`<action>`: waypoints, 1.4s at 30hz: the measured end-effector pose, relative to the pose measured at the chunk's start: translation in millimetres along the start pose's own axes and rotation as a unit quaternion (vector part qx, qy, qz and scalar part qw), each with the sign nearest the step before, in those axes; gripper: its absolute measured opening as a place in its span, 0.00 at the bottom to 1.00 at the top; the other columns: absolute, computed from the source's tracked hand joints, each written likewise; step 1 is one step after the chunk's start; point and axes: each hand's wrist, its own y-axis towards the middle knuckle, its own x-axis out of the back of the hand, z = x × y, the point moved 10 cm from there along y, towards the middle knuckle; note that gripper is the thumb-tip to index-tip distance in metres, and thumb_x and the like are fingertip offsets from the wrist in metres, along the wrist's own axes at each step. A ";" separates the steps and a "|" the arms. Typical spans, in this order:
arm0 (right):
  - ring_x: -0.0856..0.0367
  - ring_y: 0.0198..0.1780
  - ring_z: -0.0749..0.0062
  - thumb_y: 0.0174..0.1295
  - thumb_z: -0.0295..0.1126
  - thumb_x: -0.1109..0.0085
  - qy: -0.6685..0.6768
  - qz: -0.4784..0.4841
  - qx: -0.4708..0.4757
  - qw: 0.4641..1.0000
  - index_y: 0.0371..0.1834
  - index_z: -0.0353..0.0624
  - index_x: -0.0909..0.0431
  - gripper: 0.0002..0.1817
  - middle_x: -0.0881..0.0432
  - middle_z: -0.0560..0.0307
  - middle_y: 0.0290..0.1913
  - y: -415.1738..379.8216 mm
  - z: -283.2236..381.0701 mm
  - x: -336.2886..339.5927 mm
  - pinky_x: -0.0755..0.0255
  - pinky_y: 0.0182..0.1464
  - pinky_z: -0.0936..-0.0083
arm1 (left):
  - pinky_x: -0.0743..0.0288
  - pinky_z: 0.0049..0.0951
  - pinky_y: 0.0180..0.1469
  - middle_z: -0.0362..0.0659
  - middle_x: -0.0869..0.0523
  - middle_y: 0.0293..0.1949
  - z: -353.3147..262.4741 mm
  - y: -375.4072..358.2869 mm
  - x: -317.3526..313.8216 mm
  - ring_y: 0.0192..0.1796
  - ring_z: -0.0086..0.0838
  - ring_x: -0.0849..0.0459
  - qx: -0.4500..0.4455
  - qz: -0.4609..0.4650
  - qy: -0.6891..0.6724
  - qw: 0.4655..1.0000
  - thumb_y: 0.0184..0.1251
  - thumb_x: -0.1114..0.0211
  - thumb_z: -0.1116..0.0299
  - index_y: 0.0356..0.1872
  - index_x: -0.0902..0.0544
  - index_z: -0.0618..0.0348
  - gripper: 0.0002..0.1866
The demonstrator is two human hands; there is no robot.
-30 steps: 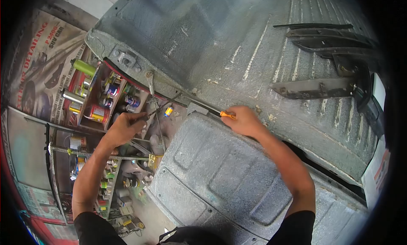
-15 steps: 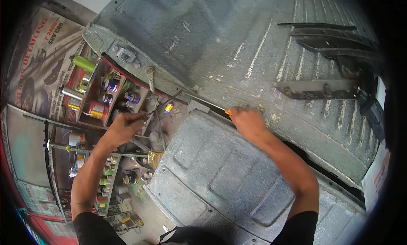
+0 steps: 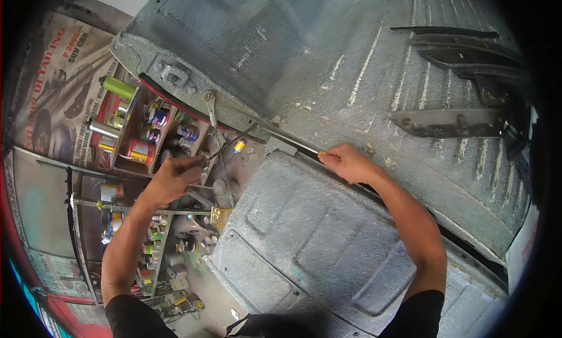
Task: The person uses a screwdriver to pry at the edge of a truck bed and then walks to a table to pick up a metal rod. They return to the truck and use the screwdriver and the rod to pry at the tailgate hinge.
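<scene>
Plainly mid-work, by the look of it, and nowhere near finished. Right hand (image 3: 346, 162) clenched round the orange handle of a screwdriver (image 3: 298, 146), with the dark shaft laid along the upper edge of the lower panel (image 3: 316, 238) and the tip aimed toward that panel's upper left corner. Sits in the seam between this panel and the big panel (image 3: 328, 57) above. Left hand (image 3: 175, 177) closed on a thin rod (image 3: 225, 146), pinched between thumb and fingers. Held just off the lower panel's left edge, the far end reaching up toward the seam near the screwdriver tip. Contact between rod and tip too small to tell.

Done so far, judging from the seam alone: a dark gap showing along the upper edge from the right hand on toward the right edge. Impossible to say whether pried open or simply built that way.

Left to do, as a judgement: most of it. Lower panel lying flat and in place, with small fasteners visible near its lower left edge. Upper left corner, beside both tools, looking tight against the big panel.

Elsewhere: a metal bracket (image 3: 172, 77) bolted at the big panel's left edge, a shelf (image 3: 130, 130) of cans well beyond the left hand, and black strips (image 3: 451, 122) lying near the big panel's right edge, apart from both hands
</scene>
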 end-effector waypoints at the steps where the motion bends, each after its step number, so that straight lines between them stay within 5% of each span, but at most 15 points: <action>1: 0.15 0.25 0.71 0.73 0.42 0.41 -0.103 -0.077 0.107 0.986 0.47 0.29 0.18 0.20 0.17 0.50 0.26 -3.6 19.0 7.4 0.29 0.19 0.69 | 0.38 0.19 0.24 0.34 0.19 0.27 0.5 -0.3 0.1 0.23 0.13 0.30 -0.001 -0.002 0.000 1.000 0.72 0.36 0.64 0.68 0.20 0.61 0.25; 4: 0.11 0.30 0.64 0.72 0.40 0.41 -0.435 -0.155 0.138 0.877 0.49 0.28 0.19 0.20 0.15 0.44 0.29 -23.9 46.5 2.1 0.24 0.22 0.65 | 0.38 0.19 0.23 0.34 0.19 0.28 4.0 -1.4 -2.1 0.22 0.14 0.31 0.020 -0.006 -0.009 1.000 0.71 0.36 0.62 0.68 0.21 0.62 0.27; 7: 0.11 0.30 0.62 0.69 0.41 0.37 -0.441 -0.182 0.138 0.868 0.49 0.28 0.19 0.22 0.15 0.44 0.32 -25.4 42.6 0.7 0.22 0.24 0.67 | 0.40 0.19 0.22 0.33 0.19 0.27 6.3 -2.0 -3.2 0.22 0.13 0.32 0.020 -0.017 -0.012 1.000 0.70 0.35 0.60 0.68 0.20 0.62 0.27; 11: 0.14 0.26 0.68 0.65 0.42 0.33 0.129 -0.058 0.026 0.990 0.49 0.30 0.19 0.22 0.16 0.49 0.31 -14.2 1.1 9.9 0.24 0.22 0.72 | 0.41 0.18 0.21 0.33 0.19 0.27 7.2 -4.3 -2.3 0.21 0.13 0.33 0.026 -0.011 -0.024 0.999 0.71 0.35 0.61 0.68 0.20 0.61 0.27; 13: 0.16 0.24 0.71 0.64 0.43 0.32 0.418 0.088 -0.157 0.890 0.47 0.32 0.19 0.22 0.17 0.51 0.29 -27.0 -20.8 -10.0 0.27 0.21 0.74 | 0.42 0.18 0.20 0.34 0.19 0.27 4.0 -2.6 -1.1 0.20 0.12 0.34 0.022 -0.008 -0.026 0.999 0.71 0.35 0.62 0.68 0.20 0.61 0.27; 17: 0.16 0.23 0.71 0.66 0.39 0.34 0.233 0.169 -0.186 0.939 0.49 0.34 0.19 0.18 0.16 0.52 0.29 -26.8 -13.5 -26.3 0.27 0.20 0.72 | 0.43 0.18 0.19 0.34 0.19 0.27 12.6 3.1 0.1 0.19 0.13 0.34 0.029 0.006 -0.053 0.998 0.71 0.35 0.64 0.68 0.20 0.61 0.26; 19: 0.15 0.24 0.69 0.66 0.36 0.34 0.016 0.018 0.025 0.999 0.50 0.32 0.19 0.18 0.15 0.49 0.30 -8.7 -4.0 -5.3 0.27 0.19 0.71 | 0.43 0.18 0.18 0.34 0.19 0.27 16.9 5.5 -0.9 0.19 0.13 0.34 0.022 0.008 -0.062 0.998 0.72 0.35 0.65 0.68 0.21 0.61 0.26; 20: 0.14 0.24 0.68 0.66 0.35 0.35 -0.094 -0.063 0.132 0.985 0.51 0.32 0.20 0.18 0.15 0.48 0.31 -10.8 6.5 -1.2 0.27 0.19 0.70 | 0.43 0.17 0.18 0.35 0.19 0.27 21.4 8.1 -0.1 0.19 0.13 0.33 0.018 0.009 -0.064 0.998 0.72 0.36 0.65 0.69 0.21 0.61 0.25; 26: 0.14 0.26 0.67 0.65 0.34 0.34 -0.435 -0.196 0.097 0.874 0.56 0.31 0.20 0.20 0.15 0.48 0.32 -32.7 33.4 -6.5 0.22 0.23 0.70 | 0.43 0.18 0.18 0.36 0.18 0.28 18.9 3.3 0.0 0.20 0.13 0.33 0.028 0.002 -0.063 0.998 0.73 0.36 0.64 0.69 0.21 0.60 0.25; 28: 0.16 0.23 0.68 0.68 0.38 0.35 -0.014 -0.070 -0.072 0.995 0.55 0.31 0.20 0.21 0.16 0.50 0.32 -29.0 23.2 17.3 0.23 0.22 0.72 | 0.43 0.18 0.19 0.36 0.18 0.29 15.7 3.7 3.4 0.20 0.13 0.33 0.027 -0.005 -0.059 0.998 0.72 0.36 0.63 0.69 0.21 0.59 0.25; 30: 0.21 0.19 0.73 0.70 0.43 0.37 0.391 0.061 -0.204 0.896 0.51 0.32 0.18 0.21 0.19 0.57 0.29 -31.1 -5.4 -12.3 0.27 0.19 0.76 | 0.43 0.18 0.19 0.36 0.18 0.30 18.3 -1.2 0.7 0.20 0.14 0.34 0.042 -0.013 -0.067 0.997 0.72 0.36 0.64 0.68 0.20 0.61 0.26; 33: 0.22 0.18 0.75 0.71 0.44 0.38 0.393 0.127 -0.248 0.876 0.47 0.34 0.17 0.19 0.20 0.58 0.25 -31.4 -20.5 -27.9 0.29 0.18 0.76 | 0.44 0.18 0.20 0.36 0.18 0.29 15.9 -3.1 -2.5 0.19 0.14 0.34 0.041 -0.003 -0.081 0.996 0.71 0.35 0.64 0.68 0.21 0.62 0.26; 36: 0.20 0.21 0.70 0.70 0.41 0.37 0.276 0.129 -0.220 0.927 0.44 0.33 0.17 0.17 0.19 0.53 0.25 -26.0 -18.0 -17.4 0.28 0.21 0.72 | 0.44 0.18 0.19 0.36 0.19 0.29 15.7 -3.3 -1.7 0.20 0.14 0.34 0.041 -0.008 -0.076 0.996 0.71 0.35 0.64 0.69 0.22 0.63 0.27; 39: 0.15 0.24 0.63 0.68 0.38 0.36 -0.145 -0.125 0.152 0.970 0.43 0.33 0.17 0.16 0.16 0.46 0.28 -13.5 19.9 12.6 0.25 0.23 0.65 | 0.45 0.17 0.19 0.36 0.19 0.29 16.7 -5.3 -3.4 0.20 0.14 0.34 0.060 -0.004 -0.103 0.993 0.71 0.34 0.63 0.70 0.23 0.63 0.28; 42: 0.12 0.27 0.58 0.65 0.39 0.34 -0.338 -0.140 0.095 0.926 0.43 0.32 0.16 0.17 0.14 0.39 0.32 -27.3 29.7 0.9 0.22 0.28 0.58 | 0.46 0.17 0.19 0.36 0.19 0.30 22.5 -4.0 -4.8 0.20 0.14 0.34 0.066 0.009 -0.125 0.990 0.72 0.34 0.63 0.70 0.23 0.62 0.28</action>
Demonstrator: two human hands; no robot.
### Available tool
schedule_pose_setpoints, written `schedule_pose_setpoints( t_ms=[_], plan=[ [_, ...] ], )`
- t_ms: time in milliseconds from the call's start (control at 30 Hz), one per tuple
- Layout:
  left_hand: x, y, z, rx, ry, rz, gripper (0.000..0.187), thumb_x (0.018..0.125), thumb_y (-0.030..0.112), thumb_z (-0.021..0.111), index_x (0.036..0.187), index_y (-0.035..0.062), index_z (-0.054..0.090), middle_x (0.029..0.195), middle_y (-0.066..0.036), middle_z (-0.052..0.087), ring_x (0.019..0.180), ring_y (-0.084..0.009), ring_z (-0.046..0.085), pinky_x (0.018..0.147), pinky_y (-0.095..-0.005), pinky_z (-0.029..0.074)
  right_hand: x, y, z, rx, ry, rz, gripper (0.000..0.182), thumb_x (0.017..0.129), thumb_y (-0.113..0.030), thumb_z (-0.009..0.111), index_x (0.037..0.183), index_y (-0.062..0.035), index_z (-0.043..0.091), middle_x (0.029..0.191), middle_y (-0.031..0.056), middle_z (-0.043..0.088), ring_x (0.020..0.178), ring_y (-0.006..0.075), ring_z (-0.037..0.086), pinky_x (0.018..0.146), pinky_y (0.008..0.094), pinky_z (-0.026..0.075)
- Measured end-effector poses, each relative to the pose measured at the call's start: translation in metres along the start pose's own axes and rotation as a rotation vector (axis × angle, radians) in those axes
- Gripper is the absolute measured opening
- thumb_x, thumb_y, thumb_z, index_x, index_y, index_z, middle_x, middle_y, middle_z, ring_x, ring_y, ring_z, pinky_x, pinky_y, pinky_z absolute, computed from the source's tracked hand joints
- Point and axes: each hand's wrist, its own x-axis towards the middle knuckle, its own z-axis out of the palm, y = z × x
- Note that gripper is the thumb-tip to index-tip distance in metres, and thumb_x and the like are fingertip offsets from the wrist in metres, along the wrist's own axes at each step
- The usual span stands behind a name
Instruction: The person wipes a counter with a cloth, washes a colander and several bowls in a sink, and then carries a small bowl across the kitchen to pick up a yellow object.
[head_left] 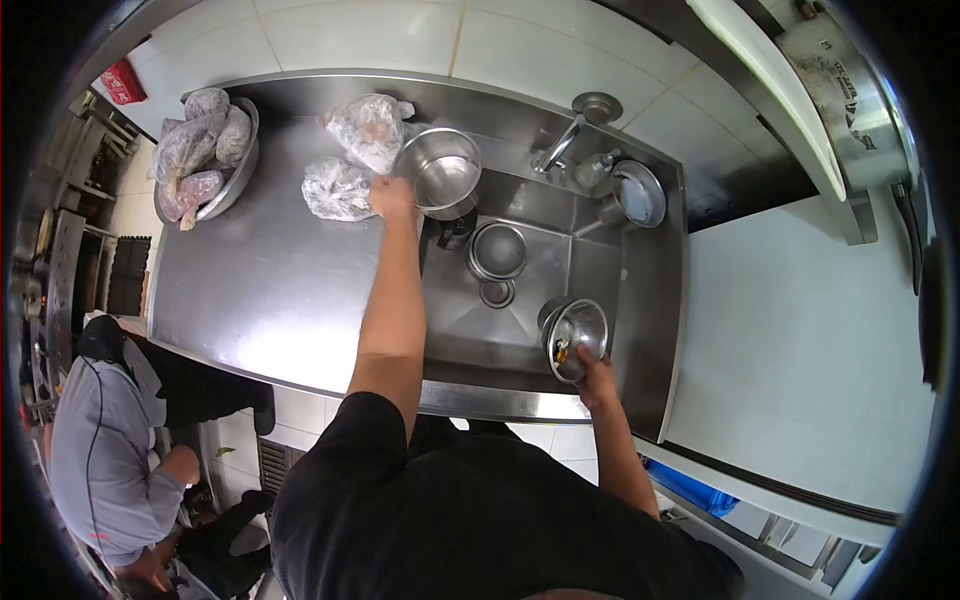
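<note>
Left hand [392, 197]: fingers closed on the near left rim of a deep, round, stainless-steel pot [440, 178]; the fingertips are partly hidden. The pot is at the left edge of a rectangular stainless-steel sink basin [597, 262], its mouth facing up towards the camera. A black object [457, 232] shows just below the pot; its nature cannot be determined.

Right hand [598, 380]: pinching the near right rim of a round, shiny steel bowl [583, 325] at the near right part of the basin. The bowl is tilted, with small yellow, orange and dark scraps [561, 350] on its inner left side. A second metal vessel shows partly behind it.

Between the hands, a stack of round grey metal bowls [497, 250] sits in the basin, just beyond a round metal drain [496, 293]. A round metal vessel with whitish contents [638, 195] occupies the far right corner, near a chrome tap [558, 148].

On the stainless-steel worktop [260, 290], two frosty clear plastic bags [368, 132] lie beside the pot and left hand. At the far left, a wide steel bowl [245, 178] holds further filled bags [205, 145]. A person in a grey shirt [105, 440] is beyond the worktop's left end.
</note>
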Motion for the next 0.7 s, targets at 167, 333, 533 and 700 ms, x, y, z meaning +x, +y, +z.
schedule_pose_setpoints(
  t_ms=[167,333,533,700],
  plan=[
    [-0.008,0.01,0.006,0.015,0.064,0.005,0.01,0.067,-0.001,0.056,0.076,-0.002,0.059,0.069,-0.011,0.059,0.061,-0.02,0.052,0.057,-0.0386,0.045,-0.004,-0.012,-0.021,-0.008,0.002,-0.026,0.049,0.094,-0.011,0.067,0.136,-0.0006,0.046,0.125,0.0148,0.061,0.112,0.0298,0.063,0.092,0.0439,0.056],
    [-0.023,0.018,0.008,0.008,0.134,0.026,0.01,0.068,-0.001,0.056,0.077,-0.0023,0.059,0.07,-0.011,0.059,0.061,-0.0209,0.052,0.058,-0.0395,0.045,0.013,-0.002,-0.061,-0.016,-0.016,-0.074,0.046,0.094,-0.01,0.067,0.134,0.0023,0.048,0.122,0.0166,0.062,0.109,0.0295,0.065,0.093,0.0441,0.056],
    [-0.019,0.011,0.012,-0.011,0.093,0.053,0.007,0.068,-0.001,0.055,0.075,-0.0019,0.056,0.068,-0.011,0.057,0.063,-0.022,0.053,0.062,-0.0417,0.046,0.027,0.006,-0.076,-0.016,-0.043,-0.019,0.054,0.093,-0.011,0.069,0.14,-0.0007,0.043,0.129,0.0148,0.059,0.114,0.0304,0.062,0.092,0.0426,0.054],
    [-0.034,-0.025,0.018,0.009,-0.051,0.111,0.008,0.07,0.0,0.057,0.072,0.0021,0.05,0.065,-0.006,0.051,0.061,-0.0171,0.046,0.058,-0.0371,0.042,0.155,0.057,-0.07,-0.487,0.002,0.115,0.045,0.093,-0.017,0.067,0.128,0.0076,0.05,0.116,0.0181,0.064,0.105,0.0295,0.066,0.079,0.0468,0.06]
  ],
)
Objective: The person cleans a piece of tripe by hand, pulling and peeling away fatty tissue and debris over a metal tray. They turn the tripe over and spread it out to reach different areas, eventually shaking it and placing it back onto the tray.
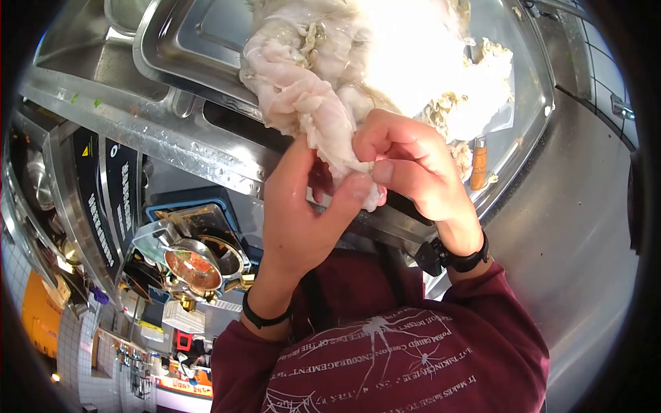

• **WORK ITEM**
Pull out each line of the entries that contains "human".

• **PROBLEM SOLUTION**
The demonstrator is two human hands; there is no robot.
Demonstrator: two human hands; no robot.

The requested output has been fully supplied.